Hampton v. Kroger Co.

658 So. 2d 209, 1995 WL 366686
CourtLouisiana Court of Appeal
DecidedJune 21, 1995
Docket27073-CA
StatusPublished
Cited by10 cases

This text of 658 So. 2d 209 (Hampton v. Kroger Co.) is published on Counsel Stack Legal Research, covering Louisiana Court of Appeal primary law. Counsel Stack provides free access to over 12 million legal documents including statutes, case law, regulations, and constitutions.

Bluebook
Hampton v. Kroger Co., 658 So. 2d 209, 1995 WL 366686 (La. Ct. App. 1995).

Opinion

658 So.2d 209 (1995)

Glenn T. HAMPTON, Plaintiff-Appellant,
v.
The KROGER COMPANY and The City of Shreveport, Defendants-Appellees.

No. 27073-CA.

Court of Appeal of Louisiana, Second Circuit.

June 21, 1995.

*210 Glenn T. Hampton, Fort Worth, in pro. per.

Mayer, Smith & Roberts by Deborah Shea Baukman, Jerald N. Jones, City Atty., Lawrence K. McCollum, Asst. City Atty., Shreveport, for appellees.

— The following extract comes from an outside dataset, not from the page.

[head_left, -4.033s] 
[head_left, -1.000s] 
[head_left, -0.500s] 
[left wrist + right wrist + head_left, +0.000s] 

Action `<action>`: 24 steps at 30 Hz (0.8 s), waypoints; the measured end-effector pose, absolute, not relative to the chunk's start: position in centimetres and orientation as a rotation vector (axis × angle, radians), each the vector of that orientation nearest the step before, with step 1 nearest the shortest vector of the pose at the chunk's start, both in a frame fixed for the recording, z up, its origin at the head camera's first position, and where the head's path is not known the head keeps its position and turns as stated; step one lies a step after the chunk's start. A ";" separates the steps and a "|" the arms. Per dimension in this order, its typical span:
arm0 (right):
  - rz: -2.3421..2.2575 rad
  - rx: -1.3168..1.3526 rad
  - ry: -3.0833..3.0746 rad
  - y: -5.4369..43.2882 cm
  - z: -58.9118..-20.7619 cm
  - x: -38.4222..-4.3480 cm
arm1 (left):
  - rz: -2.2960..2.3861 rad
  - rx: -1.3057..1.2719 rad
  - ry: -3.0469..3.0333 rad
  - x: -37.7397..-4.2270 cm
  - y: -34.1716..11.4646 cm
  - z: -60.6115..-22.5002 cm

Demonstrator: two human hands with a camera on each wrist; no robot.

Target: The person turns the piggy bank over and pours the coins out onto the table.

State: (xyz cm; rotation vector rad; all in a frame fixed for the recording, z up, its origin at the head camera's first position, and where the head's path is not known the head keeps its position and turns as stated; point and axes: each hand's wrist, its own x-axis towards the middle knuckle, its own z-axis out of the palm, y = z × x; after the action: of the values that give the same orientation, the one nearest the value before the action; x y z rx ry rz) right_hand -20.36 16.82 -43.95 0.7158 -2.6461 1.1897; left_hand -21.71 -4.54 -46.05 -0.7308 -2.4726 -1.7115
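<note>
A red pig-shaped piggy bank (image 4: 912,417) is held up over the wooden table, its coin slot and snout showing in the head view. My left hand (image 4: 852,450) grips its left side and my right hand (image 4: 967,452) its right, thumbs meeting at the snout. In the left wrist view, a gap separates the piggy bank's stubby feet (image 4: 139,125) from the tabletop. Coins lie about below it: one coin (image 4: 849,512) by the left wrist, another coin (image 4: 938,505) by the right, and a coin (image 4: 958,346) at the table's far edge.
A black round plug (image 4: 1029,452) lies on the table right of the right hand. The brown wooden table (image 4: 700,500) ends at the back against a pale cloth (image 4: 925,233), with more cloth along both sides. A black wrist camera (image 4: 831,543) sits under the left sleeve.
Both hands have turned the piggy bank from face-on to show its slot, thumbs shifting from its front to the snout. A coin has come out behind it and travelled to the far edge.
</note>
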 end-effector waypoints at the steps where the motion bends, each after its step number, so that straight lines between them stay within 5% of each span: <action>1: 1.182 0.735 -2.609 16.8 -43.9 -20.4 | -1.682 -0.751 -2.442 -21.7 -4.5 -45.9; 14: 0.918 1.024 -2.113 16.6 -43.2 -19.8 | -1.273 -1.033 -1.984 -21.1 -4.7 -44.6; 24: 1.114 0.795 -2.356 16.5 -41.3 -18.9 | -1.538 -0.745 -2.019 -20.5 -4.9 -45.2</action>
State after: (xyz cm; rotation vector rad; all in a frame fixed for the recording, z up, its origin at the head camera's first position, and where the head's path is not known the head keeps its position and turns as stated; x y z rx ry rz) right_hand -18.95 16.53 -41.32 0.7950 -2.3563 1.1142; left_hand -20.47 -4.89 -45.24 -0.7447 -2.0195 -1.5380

Before NORRIS, LINDSAY, JJ., and EDWARDS, J. Pro Tem.

NORRIS, Judge.

Glen T. Hampton appeals a judgment of the District Court dismissing, on grounds of prescription, his tort suit against The Kroger Company and the City of Shreveport. For the reasons expressed, we affirm.

Factual background

Hampton's petition alleges that on January 26, 1990, he was detained by employees of the Kroger Store on Mansfield Road in Shreveport on suspicion of shoplifting. Shreveport police officers arrived, placed him under arrest and took him to City Jail. Later the same day Hampton was released from jail and issued a summons to appear at a later date. Apparently these charges were ultimately dropped; however, he was later imprisoned after conviction on an unrelated matter. He was incarcerated when he took the instant appeal.

Nearly two years after his detention, arrest and release, Hampton filed suit against Kroger and the City of Shreveport on December 9, 1991. He sought damages for allegedly unlawful detention by Kroger's employees and unlawful arrest by Shreveport police. Both defendants filed peremptory *211 exceptions of prescription, alleging that Hampton's action was in tort, subject to one-year liberative prescription, and that prescription began to run from the date of the alleged unlawful detention, arrest and release.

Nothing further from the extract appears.